Spot each line in the records below where the word "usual" occurs, then copy it.

----

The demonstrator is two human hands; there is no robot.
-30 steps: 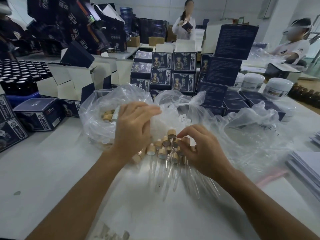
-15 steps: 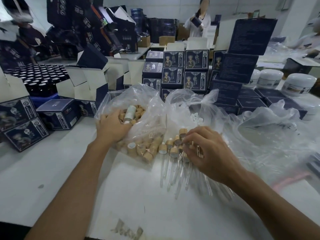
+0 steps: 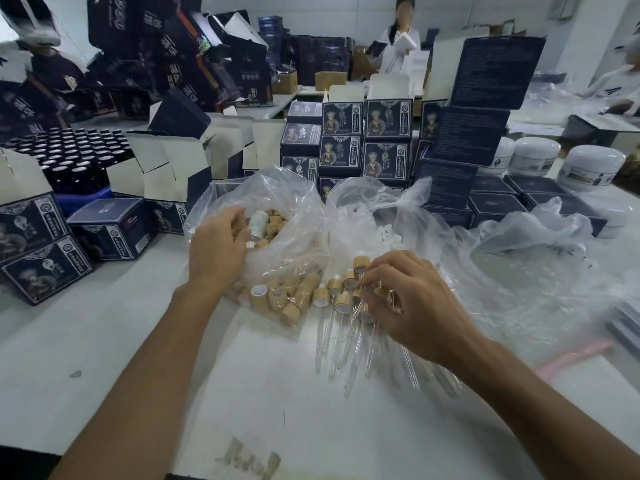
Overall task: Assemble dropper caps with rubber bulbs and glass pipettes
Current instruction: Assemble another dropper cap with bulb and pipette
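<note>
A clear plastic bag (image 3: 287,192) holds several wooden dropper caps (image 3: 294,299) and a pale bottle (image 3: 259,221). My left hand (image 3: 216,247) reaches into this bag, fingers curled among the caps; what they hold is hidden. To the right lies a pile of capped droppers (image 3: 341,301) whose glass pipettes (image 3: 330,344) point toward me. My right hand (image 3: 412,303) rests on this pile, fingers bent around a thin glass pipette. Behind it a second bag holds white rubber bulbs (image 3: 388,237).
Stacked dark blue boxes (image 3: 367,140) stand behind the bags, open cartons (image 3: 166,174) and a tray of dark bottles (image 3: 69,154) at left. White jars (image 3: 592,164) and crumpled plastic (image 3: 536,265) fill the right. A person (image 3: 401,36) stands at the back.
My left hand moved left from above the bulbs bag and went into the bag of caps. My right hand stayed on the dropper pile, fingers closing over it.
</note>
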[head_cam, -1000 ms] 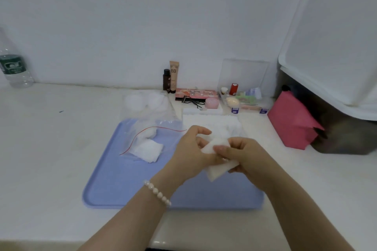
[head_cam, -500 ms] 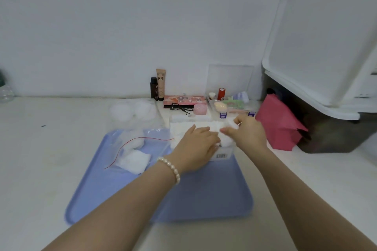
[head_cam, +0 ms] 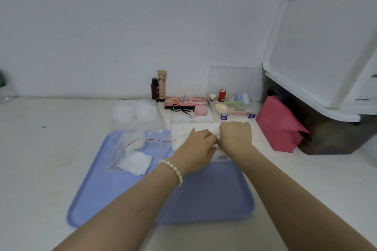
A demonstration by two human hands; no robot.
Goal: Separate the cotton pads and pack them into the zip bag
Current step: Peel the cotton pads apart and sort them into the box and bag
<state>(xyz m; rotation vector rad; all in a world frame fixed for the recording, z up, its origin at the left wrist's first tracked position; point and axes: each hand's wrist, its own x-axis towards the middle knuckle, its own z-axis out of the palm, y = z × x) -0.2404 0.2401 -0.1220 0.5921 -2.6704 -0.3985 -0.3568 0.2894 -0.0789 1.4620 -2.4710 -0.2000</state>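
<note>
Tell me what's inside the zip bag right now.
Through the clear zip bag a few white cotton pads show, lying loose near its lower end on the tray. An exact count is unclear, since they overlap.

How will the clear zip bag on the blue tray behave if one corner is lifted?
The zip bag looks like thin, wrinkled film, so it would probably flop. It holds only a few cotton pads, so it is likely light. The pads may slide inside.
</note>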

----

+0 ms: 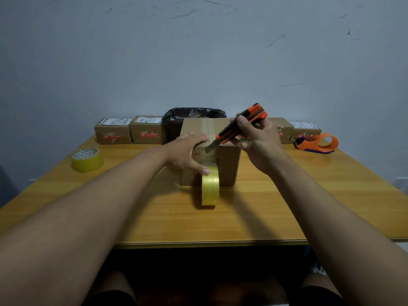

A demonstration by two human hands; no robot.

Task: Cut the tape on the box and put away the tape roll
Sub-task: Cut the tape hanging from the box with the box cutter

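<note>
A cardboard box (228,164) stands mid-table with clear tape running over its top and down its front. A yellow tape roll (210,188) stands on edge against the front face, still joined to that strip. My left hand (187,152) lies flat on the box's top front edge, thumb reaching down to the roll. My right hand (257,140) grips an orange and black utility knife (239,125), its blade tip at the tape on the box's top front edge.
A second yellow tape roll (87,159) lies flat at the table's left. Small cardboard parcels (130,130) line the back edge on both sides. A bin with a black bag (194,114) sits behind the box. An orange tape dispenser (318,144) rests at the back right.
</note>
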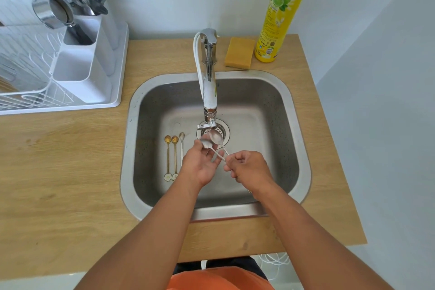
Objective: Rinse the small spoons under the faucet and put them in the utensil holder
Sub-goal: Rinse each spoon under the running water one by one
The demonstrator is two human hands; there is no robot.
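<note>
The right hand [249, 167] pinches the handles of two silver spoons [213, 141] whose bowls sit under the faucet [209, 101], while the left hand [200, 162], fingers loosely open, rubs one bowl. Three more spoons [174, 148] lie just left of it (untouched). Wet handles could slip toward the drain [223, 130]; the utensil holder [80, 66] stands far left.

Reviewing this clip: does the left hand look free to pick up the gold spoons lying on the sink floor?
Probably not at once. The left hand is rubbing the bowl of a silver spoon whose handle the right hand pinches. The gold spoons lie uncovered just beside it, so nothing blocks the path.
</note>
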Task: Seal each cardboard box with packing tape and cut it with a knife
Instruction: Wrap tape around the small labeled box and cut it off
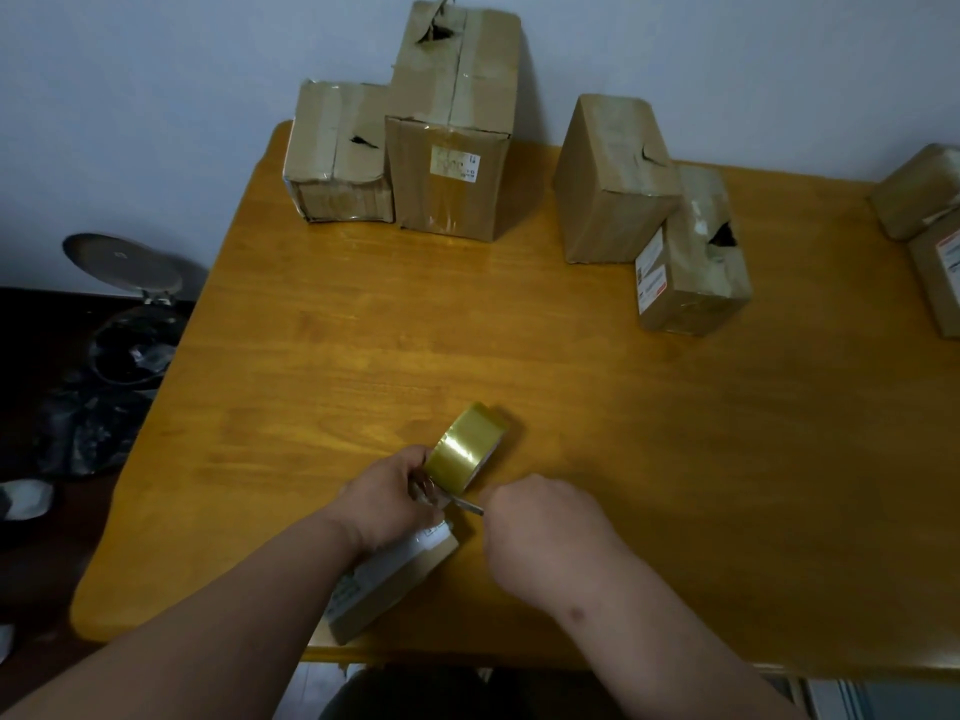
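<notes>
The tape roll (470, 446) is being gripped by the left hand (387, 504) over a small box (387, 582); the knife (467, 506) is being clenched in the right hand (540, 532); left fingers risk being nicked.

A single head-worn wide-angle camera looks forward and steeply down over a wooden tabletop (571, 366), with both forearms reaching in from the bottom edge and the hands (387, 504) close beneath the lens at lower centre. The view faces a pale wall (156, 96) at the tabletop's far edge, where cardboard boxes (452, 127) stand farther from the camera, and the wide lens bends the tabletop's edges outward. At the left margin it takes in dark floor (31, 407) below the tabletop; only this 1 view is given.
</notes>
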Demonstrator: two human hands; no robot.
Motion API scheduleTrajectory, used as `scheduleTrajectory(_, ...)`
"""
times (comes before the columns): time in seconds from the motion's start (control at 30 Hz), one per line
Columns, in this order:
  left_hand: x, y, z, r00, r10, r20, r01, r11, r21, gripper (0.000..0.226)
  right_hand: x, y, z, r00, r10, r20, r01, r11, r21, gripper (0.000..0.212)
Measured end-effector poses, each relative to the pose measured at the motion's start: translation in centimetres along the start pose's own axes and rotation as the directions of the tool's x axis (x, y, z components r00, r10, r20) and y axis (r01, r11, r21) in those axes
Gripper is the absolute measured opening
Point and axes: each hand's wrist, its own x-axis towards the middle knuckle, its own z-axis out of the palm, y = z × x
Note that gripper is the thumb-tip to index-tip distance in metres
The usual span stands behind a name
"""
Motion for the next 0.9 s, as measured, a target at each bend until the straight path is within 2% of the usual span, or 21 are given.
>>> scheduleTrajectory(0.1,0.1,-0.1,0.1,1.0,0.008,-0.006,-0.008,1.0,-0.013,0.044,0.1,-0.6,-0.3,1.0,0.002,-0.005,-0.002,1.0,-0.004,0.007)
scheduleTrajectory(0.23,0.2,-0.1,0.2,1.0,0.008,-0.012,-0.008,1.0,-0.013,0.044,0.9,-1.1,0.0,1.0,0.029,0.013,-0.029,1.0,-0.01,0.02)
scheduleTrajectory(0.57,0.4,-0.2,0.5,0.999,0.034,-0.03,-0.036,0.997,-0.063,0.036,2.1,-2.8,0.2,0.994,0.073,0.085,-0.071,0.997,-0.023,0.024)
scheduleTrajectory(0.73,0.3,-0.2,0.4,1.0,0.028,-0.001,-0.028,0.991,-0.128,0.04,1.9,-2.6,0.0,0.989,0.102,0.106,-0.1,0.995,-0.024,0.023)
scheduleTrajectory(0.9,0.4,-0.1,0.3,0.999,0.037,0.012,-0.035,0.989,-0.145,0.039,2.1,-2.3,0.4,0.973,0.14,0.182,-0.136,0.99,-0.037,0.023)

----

◆ Answer to this problem ◆
The usual span stands behind a name
Motion for the next 0.9 s, as measured, a target at each bend until the straight path is within 2% of the usual span, or 21 are given.

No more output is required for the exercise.